* **TASK REQUIREMENTS**
Return all lines from the listing below in which the string "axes" occurs.

* **GIVEN MATERIAL**
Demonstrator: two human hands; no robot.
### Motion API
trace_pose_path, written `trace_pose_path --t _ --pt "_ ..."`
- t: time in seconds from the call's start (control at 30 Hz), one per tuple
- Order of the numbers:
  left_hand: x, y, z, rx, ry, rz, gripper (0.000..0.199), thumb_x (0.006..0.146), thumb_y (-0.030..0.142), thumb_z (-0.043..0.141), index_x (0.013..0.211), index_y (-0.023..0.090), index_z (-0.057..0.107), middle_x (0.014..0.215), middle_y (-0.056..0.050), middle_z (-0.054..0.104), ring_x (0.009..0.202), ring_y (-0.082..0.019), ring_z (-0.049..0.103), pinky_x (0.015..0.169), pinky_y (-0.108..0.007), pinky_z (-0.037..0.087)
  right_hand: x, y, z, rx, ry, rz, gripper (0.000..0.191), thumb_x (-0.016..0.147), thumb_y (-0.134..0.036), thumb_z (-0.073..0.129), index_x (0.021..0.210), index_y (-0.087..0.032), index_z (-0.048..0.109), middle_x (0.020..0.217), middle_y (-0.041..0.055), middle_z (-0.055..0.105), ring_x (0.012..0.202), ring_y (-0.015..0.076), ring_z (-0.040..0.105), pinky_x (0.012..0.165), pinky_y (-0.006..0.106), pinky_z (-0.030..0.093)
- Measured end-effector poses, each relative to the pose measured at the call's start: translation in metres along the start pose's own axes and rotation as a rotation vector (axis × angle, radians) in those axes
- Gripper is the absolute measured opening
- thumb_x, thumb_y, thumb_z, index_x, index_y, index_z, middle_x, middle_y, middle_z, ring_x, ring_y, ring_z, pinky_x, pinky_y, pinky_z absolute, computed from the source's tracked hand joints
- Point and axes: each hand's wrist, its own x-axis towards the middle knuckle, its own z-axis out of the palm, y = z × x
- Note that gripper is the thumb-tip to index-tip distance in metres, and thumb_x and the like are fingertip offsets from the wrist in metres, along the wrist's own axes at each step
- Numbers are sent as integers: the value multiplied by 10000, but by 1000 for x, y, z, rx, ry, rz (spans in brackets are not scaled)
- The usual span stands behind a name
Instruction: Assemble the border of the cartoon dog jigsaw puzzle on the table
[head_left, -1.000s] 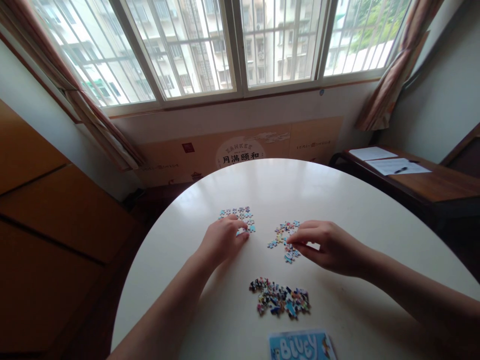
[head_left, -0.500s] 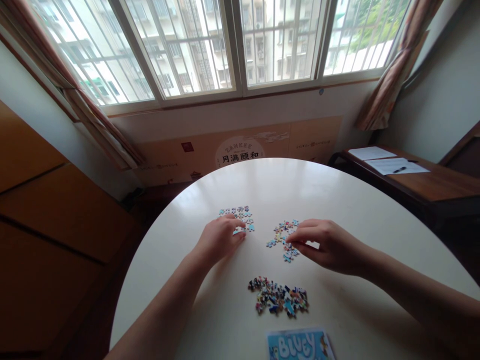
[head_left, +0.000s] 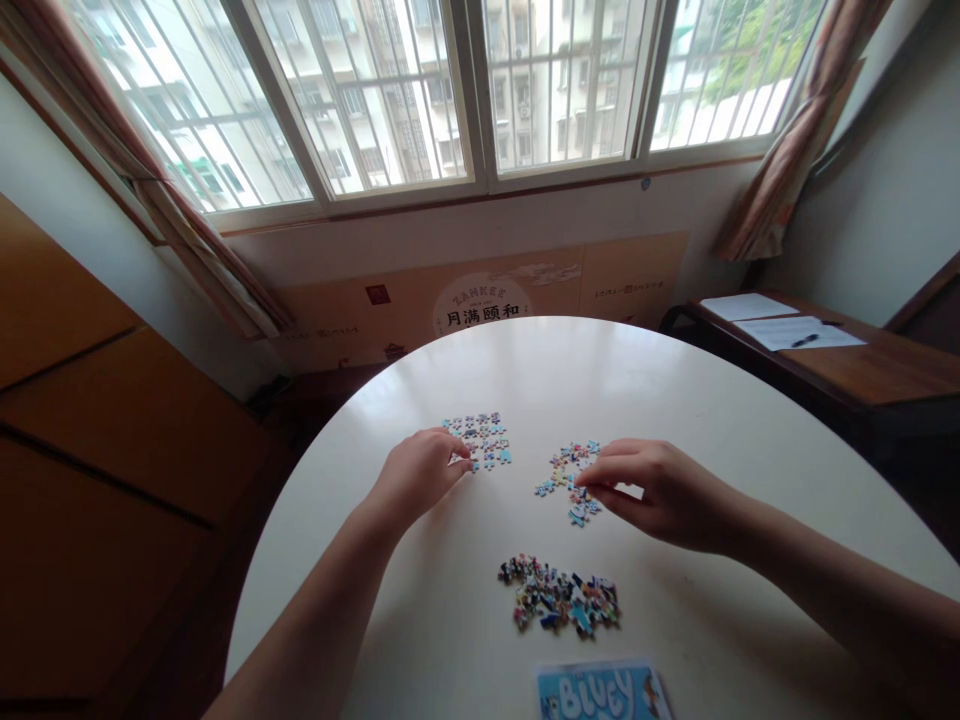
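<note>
My left hand is at the near left side of small jigsaw pieces laid out in rows. Its thumb and forefinger are a little apart, with no piece visible between them; the other fingers curl out of sight. My right hand reaches over the right edge of a loose cluster of jigsaw pieces, blue, yellow and white. Thumb and forefinger pinch together on a puzzle piece there, mostly covered by the fingertips. Closer to me lies a heap of darker mixed jigsaw pieces, touched by neither hand.
A blue box or card printed "BLUEY" lies at the near side of the round white table. Beyond the right edge stands a wooden desk with papers and a pen. A barred window and curtains are behind.
My left hand has drawn back left from the rows, uncovering more of their lower pieces. My right hand stays over the loose cluster, almost unmoved. The view has shifted slightly.
</note>
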Motion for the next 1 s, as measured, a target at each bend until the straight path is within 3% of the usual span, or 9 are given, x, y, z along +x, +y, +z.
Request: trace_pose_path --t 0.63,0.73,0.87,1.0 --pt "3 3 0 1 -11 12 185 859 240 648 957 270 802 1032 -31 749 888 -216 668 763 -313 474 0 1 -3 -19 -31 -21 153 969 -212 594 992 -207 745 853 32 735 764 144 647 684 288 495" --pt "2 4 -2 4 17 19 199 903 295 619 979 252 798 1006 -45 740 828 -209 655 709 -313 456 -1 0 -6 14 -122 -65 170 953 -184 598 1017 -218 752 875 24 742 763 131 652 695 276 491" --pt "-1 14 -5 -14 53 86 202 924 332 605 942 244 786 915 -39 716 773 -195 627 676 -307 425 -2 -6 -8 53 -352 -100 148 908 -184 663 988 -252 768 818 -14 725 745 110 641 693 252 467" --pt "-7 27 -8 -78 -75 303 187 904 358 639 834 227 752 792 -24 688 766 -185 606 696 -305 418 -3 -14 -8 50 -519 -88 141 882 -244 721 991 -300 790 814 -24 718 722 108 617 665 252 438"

* **YOUR SOLUTION**
- Measured end-effector poses, each relative to the pose measured at the call's start: translation in metres along the start pose's own axes and rotation as a rotation vector (axis × angle, radians) in those axes
- Point and axes: each hand's wrist, its own x-axis towards the middle knuckle, its own z-axis out of the palm, y = z × x
- Note that gripper is the thumb-tip to index-tip distance in metres, and thumb_x and the like are fingertip offsets from the wrist in metres, along the wrist's own axes at each step

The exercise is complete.